(WORK REQUIRED) Print the lines that run from the line with "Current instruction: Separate" to the line with "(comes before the", keeping both end lines, exactly as they appear in the entries below, and nothing else.

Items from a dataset
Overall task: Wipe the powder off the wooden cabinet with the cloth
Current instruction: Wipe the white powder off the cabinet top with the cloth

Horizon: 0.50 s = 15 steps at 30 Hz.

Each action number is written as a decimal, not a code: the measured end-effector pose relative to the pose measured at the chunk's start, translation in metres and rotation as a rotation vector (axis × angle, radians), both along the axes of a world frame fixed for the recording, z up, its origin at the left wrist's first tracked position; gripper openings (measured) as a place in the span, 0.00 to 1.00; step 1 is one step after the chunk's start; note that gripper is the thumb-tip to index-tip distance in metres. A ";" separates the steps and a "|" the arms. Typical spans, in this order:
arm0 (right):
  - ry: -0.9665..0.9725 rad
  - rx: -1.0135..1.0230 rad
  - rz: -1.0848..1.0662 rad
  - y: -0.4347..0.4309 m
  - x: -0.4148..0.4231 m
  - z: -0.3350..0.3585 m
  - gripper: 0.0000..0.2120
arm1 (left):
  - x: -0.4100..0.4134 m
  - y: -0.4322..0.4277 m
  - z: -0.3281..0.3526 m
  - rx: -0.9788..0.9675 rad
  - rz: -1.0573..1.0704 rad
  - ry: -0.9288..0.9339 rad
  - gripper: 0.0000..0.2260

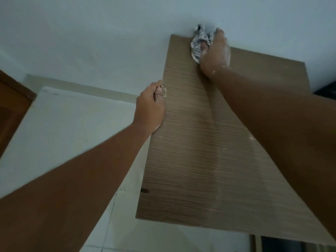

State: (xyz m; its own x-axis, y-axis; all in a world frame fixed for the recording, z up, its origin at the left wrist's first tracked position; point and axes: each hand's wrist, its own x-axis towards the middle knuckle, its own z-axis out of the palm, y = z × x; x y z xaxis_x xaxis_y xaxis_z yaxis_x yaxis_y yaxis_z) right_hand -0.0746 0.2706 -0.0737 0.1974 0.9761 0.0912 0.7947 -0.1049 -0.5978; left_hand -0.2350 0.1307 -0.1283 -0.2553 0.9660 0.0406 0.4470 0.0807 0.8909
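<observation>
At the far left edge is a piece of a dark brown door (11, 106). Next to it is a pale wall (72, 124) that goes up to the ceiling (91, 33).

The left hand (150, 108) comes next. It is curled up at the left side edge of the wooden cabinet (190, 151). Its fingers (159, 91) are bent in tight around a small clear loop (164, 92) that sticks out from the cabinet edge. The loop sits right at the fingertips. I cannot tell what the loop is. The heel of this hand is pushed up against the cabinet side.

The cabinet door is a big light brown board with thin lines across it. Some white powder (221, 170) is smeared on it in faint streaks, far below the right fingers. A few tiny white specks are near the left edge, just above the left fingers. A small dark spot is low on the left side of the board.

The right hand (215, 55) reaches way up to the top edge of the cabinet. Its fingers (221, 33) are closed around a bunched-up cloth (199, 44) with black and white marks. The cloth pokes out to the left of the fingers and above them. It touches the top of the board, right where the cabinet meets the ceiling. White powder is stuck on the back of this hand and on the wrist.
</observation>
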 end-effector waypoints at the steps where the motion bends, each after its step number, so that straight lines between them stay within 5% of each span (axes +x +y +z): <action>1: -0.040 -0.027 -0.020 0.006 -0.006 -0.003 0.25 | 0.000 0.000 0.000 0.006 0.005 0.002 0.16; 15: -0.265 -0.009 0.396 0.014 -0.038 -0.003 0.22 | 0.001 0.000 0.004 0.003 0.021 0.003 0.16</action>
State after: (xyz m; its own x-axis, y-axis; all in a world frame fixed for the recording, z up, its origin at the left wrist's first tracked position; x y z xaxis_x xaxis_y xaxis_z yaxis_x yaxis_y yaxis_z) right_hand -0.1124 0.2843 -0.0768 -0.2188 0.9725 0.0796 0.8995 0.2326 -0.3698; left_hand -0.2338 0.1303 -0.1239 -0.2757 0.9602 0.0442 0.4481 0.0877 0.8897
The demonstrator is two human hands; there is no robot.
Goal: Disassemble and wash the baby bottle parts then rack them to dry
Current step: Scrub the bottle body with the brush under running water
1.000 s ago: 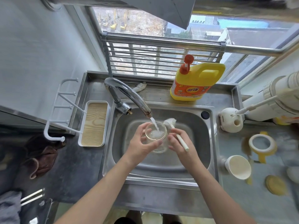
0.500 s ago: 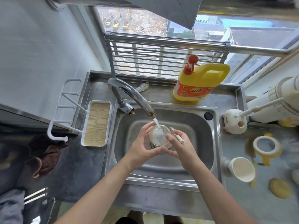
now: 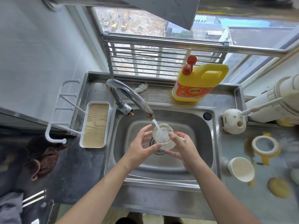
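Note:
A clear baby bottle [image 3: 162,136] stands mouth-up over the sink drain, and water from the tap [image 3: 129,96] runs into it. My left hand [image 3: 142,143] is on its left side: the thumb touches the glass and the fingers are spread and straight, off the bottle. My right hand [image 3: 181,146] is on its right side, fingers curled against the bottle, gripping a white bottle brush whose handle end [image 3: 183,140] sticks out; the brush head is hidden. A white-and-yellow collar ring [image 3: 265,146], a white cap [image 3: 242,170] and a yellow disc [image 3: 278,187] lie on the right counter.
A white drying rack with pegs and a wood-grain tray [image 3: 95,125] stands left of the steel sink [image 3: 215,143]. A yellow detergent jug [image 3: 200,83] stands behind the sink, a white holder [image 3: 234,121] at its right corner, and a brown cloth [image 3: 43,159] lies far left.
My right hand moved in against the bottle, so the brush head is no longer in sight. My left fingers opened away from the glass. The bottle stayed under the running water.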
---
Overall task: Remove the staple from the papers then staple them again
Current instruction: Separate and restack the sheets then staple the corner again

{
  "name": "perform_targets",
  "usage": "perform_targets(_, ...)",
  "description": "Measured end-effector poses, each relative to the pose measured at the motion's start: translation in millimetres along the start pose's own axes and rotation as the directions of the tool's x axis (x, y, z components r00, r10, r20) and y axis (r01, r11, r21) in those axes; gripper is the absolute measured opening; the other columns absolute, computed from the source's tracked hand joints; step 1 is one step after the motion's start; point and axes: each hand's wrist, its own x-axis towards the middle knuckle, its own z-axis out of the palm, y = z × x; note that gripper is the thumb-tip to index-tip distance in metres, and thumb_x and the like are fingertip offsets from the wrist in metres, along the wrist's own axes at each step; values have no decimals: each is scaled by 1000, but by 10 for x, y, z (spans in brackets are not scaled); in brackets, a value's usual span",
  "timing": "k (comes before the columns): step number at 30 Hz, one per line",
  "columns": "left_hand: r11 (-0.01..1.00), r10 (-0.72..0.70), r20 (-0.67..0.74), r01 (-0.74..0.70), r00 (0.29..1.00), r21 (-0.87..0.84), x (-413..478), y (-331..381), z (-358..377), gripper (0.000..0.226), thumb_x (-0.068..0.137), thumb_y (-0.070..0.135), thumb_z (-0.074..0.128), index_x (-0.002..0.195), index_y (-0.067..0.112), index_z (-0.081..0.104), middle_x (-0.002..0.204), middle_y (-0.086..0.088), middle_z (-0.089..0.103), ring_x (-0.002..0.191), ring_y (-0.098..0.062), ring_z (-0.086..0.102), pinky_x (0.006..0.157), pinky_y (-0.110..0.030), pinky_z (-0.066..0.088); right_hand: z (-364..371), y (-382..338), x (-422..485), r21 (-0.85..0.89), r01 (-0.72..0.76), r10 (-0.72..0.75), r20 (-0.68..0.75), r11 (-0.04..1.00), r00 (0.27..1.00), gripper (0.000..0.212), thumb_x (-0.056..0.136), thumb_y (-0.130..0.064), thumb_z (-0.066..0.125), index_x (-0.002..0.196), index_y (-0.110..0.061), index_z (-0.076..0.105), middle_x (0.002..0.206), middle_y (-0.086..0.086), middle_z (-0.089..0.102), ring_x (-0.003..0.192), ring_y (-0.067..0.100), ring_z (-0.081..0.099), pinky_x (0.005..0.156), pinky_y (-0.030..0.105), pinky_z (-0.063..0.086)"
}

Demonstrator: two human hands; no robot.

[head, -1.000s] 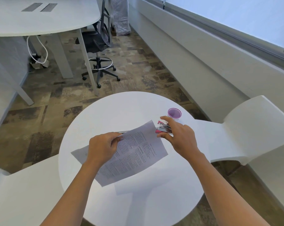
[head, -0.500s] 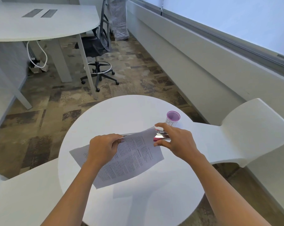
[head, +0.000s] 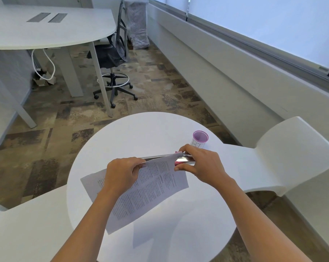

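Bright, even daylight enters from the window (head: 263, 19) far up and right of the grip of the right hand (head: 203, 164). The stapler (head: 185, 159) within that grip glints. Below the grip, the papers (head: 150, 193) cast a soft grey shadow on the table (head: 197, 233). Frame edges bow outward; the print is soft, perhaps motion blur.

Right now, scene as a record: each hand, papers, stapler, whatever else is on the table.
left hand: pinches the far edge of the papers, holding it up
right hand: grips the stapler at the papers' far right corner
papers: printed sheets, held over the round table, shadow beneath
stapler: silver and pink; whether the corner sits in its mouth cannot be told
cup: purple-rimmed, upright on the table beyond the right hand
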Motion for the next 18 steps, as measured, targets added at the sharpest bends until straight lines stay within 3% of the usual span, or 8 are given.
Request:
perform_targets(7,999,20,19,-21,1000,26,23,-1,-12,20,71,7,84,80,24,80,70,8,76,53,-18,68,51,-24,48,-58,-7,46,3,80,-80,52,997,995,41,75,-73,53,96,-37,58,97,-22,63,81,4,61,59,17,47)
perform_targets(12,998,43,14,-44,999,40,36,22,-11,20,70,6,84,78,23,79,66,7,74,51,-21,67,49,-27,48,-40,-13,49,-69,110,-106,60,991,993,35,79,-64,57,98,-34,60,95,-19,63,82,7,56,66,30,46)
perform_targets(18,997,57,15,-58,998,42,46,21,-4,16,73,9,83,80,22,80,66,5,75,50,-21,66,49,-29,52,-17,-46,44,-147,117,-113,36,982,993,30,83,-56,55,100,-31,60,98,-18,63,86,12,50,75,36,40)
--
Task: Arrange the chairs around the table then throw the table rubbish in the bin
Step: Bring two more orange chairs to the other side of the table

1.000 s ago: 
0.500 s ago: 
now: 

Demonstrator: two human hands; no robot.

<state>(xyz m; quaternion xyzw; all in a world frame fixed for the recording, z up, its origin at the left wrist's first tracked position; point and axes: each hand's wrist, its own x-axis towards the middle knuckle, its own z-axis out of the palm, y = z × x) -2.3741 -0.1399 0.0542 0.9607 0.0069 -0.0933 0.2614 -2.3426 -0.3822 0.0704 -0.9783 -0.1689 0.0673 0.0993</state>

(REPLY)
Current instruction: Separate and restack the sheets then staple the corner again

{
  "name": "perform_targets",
  "usage": "perform_targets(_, ...)",
  "description": "Measured end-effector poses, each relative to the pose measured at the motion's start: translation in millimetres along the start pose's own axes and rotation as the directions of the tool's x axis (x, y, z components r00, r10, r20) and y axis (r01, r11, r21) in those axes; gripper is the absolute measured opening; the other columns absolute, computed from the source's tracked hand joints; step 1 is one step after the motion's start; point and axes: each hand's wrist, its own x-axis towards the middle knuckle, its own z-axis out of the palm, y = z × x; note that gripper is the thumb-tip to index-tip distance in metres, and thumb_x and the like are fingertip offsets from the wrist in metres, along the wrist's own axes at each step; values have no decimals: each is scaled by 1000, but by 10 for x, y, z (spans in brackets are not scaled); in brackets, a value's usual span",
  "timing": "k (comes before the columns): step number at 30 Hz, one per line",

No further output is required for this answer.